Data entries:
_ _ _ _ _
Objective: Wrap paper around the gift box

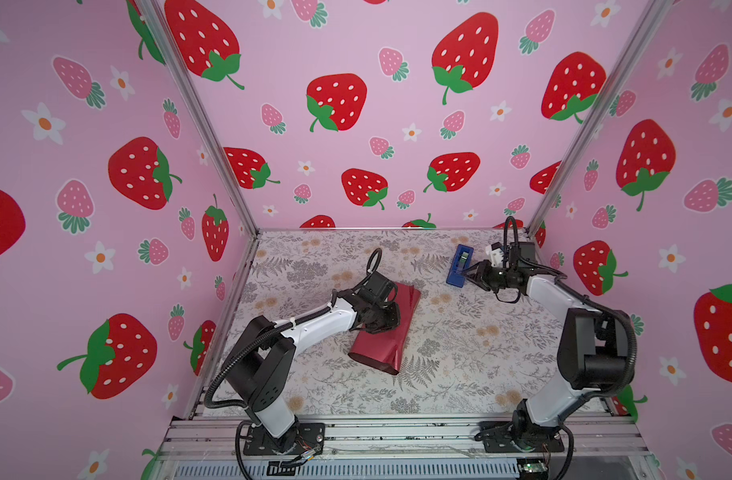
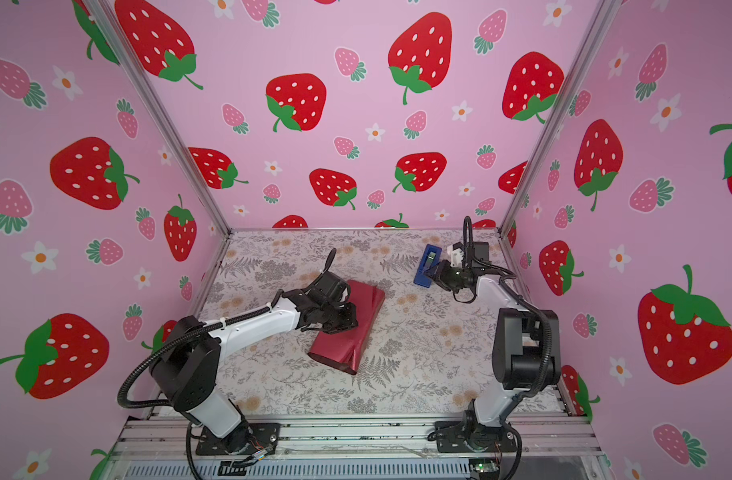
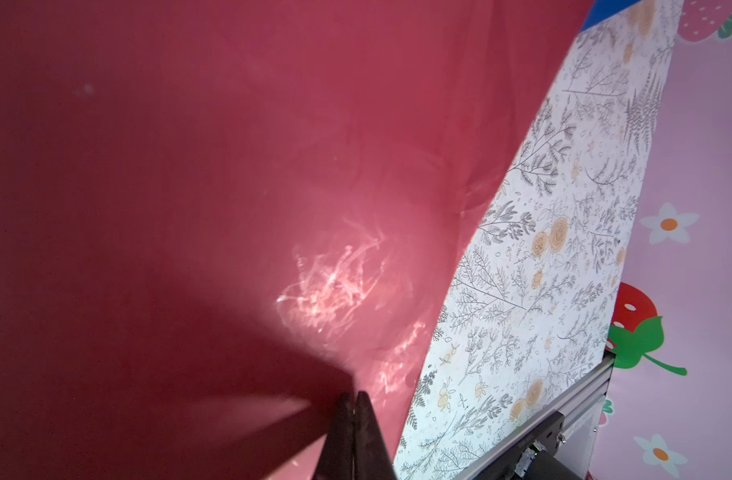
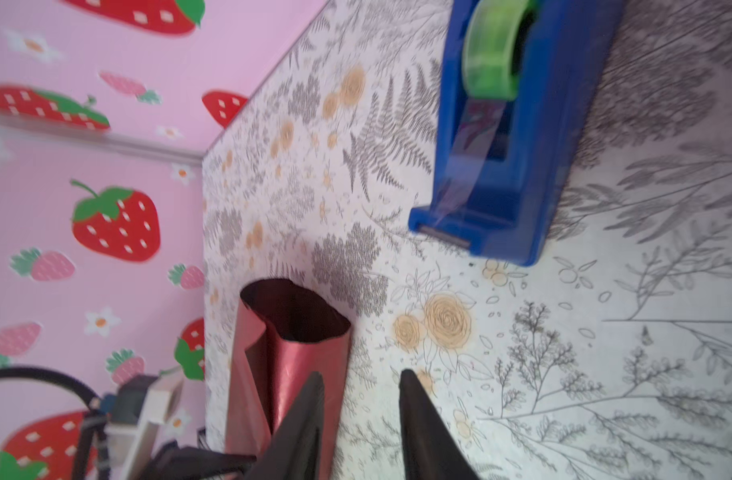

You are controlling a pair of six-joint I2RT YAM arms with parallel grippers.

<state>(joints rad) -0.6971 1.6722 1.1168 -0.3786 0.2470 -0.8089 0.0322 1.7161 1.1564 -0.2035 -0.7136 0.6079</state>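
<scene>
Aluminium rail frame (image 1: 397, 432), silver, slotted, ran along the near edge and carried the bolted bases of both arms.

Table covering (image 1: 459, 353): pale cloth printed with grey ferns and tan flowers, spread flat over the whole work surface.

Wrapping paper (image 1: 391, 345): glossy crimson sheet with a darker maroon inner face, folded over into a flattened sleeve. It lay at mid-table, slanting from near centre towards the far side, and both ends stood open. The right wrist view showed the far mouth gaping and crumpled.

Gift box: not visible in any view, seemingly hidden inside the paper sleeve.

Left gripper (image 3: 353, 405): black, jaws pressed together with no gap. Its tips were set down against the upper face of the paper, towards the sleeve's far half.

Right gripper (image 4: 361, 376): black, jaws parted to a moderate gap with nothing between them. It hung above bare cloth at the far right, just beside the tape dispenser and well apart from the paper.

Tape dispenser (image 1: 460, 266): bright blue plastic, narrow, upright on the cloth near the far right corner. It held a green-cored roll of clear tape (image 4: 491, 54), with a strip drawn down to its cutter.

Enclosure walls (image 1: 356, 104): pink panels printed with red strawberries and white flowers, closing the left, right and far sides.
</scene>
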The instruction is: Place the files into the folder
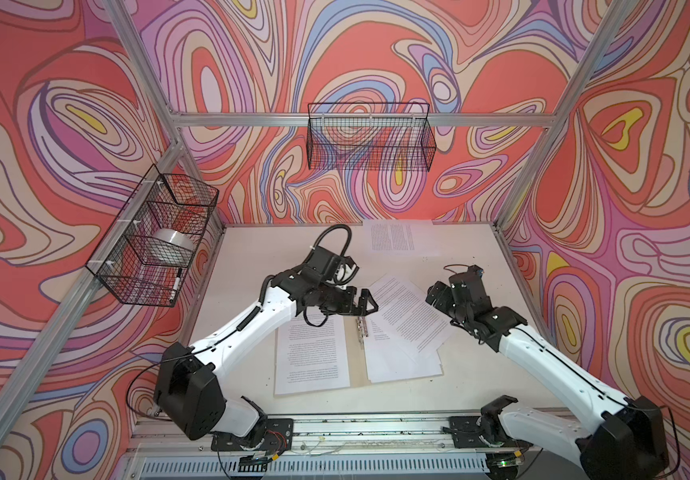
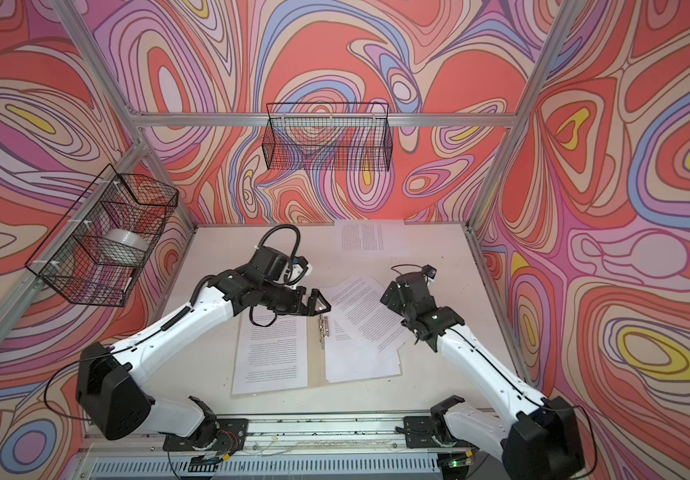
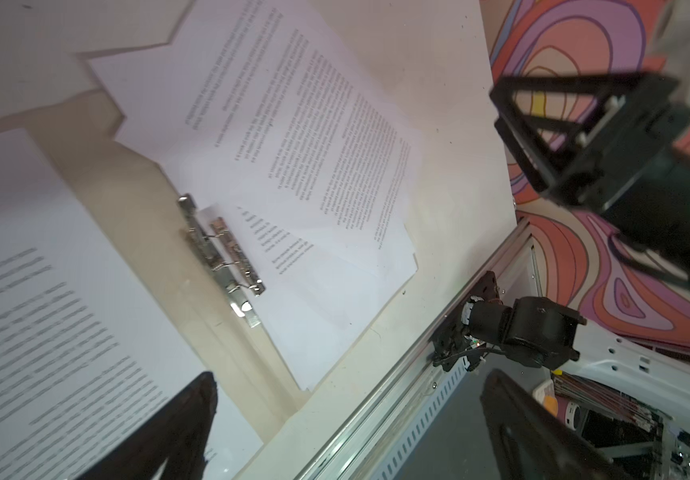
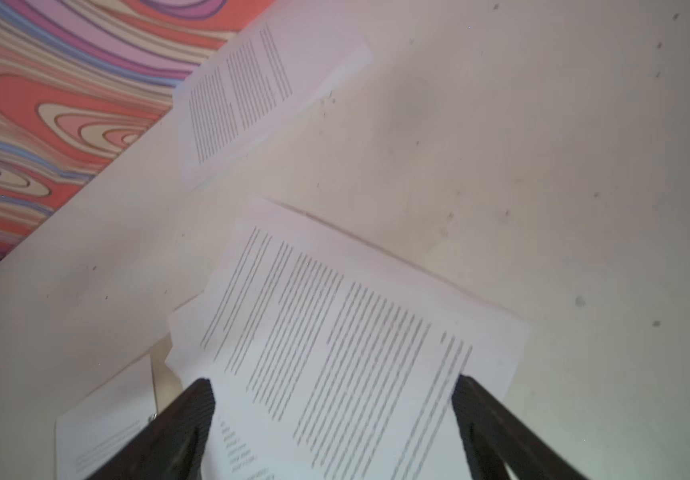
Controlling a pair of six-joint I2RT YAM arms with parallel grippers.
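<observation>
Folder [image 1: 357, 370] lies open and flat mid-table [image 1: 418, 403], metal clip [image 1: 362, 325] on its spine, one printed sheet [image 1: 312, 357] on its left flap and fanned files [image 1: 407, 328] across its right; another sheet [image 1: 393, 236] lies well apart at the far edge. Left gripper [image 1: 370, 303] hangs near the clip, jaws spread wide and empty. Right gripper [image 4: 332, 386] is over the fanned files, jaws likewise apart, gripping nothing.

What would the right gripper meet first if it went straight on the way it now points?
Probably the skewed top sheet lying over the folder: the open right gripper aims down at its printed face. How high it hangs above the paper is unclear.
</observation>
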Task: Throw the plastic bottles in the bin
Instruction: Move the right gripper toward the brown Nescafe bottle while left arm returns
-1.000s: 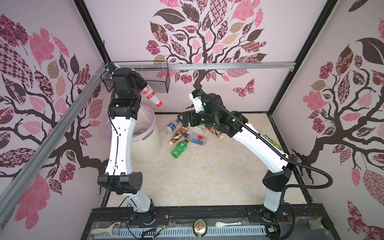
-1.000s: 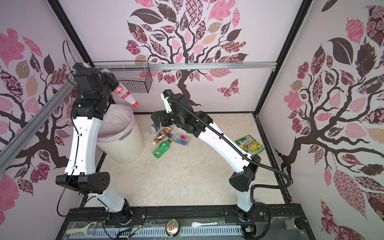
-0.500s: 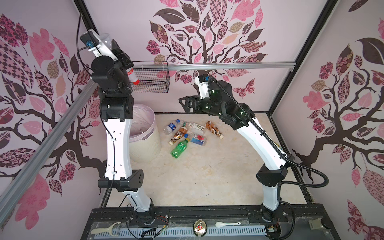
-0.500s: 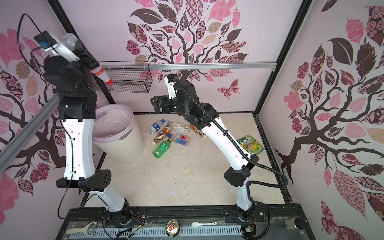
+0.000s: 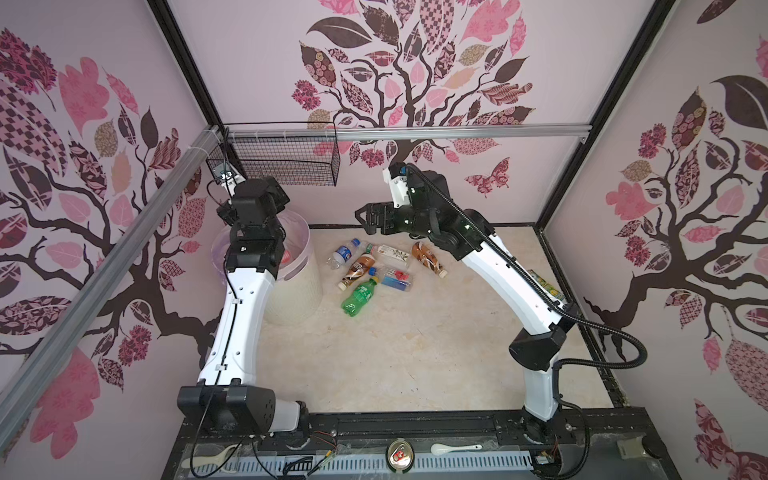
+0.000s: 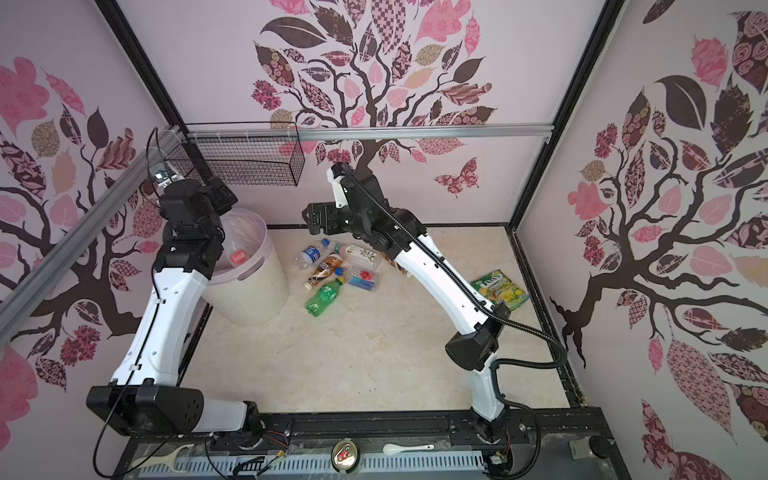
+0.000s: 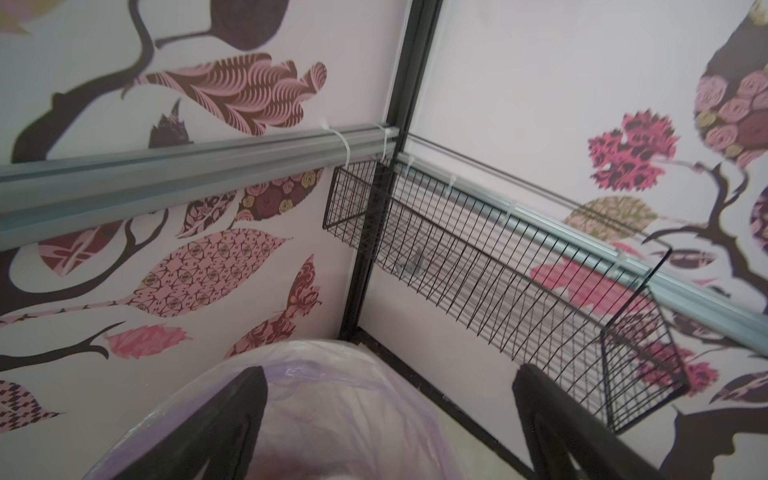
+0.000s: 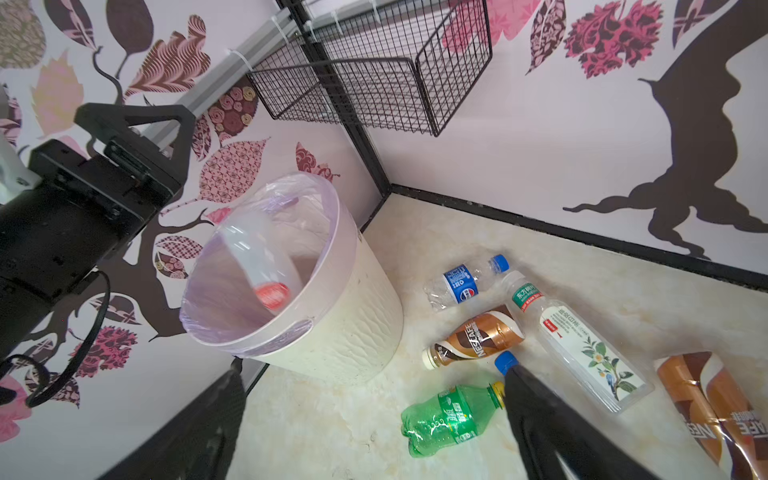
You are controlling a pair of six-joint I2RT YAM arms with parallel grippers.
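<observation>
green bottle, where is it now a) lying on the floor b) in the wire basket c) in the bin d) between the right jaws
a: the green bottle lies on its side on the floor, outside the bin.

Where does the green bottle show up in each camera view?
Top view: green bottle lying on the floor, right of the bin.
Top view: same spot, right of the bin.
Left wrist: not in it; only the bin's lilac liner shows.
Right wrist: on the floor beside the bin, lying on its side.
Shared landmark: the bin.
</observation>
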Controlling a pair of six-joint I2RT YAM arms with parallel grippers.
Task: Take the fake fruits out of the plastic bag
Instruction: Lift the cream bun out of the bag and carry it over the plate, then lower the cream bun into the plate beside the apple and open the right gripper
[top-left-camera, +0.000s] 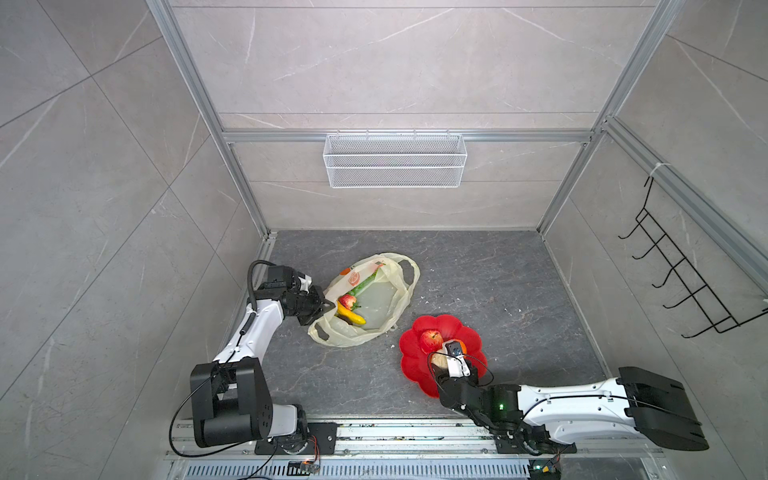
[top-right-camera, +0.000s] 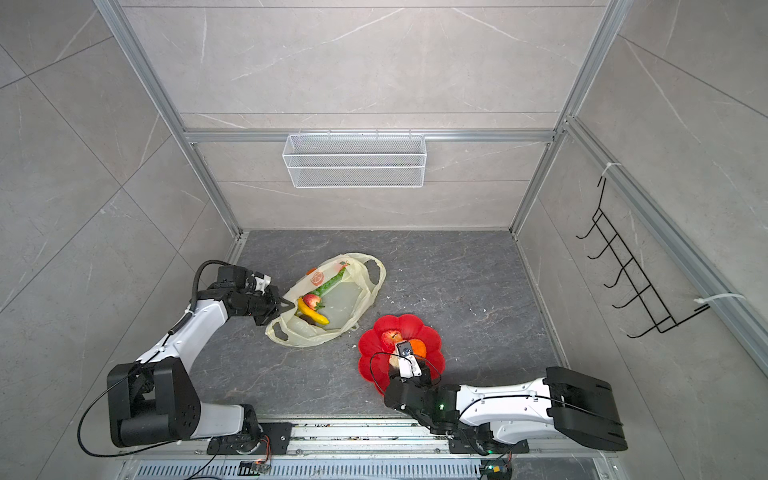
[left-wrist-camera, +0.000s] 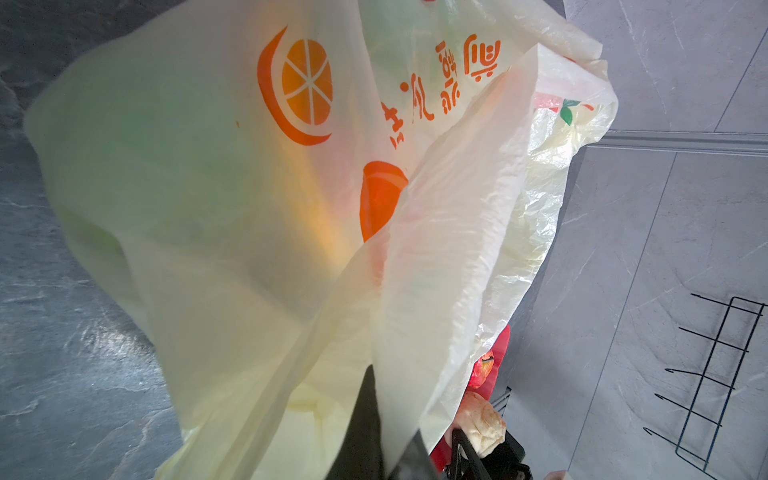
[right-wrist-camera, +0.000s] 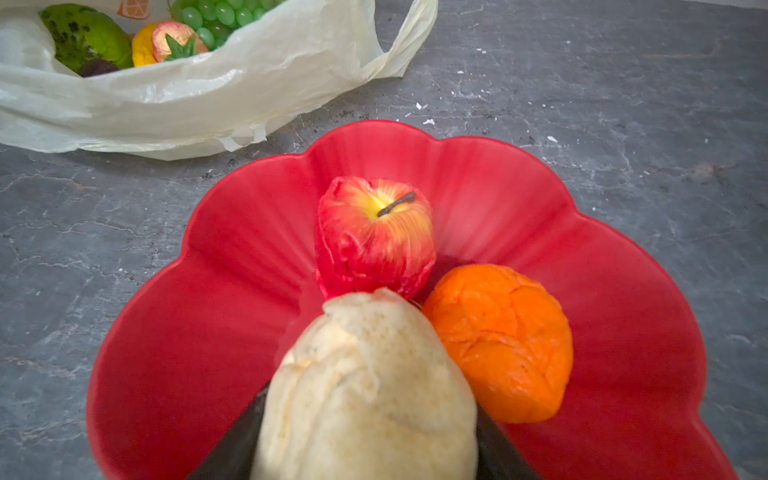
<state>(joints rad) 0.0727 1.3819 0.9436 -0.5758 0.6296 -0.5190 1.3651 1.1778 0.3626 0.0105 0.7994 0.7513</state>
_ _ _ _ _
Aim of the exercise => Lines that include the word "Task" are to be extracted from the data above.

Exercise answer =>
Task: Throw the plastic bottles in the bin
Task: Take the fake fruits out of the plastic bag

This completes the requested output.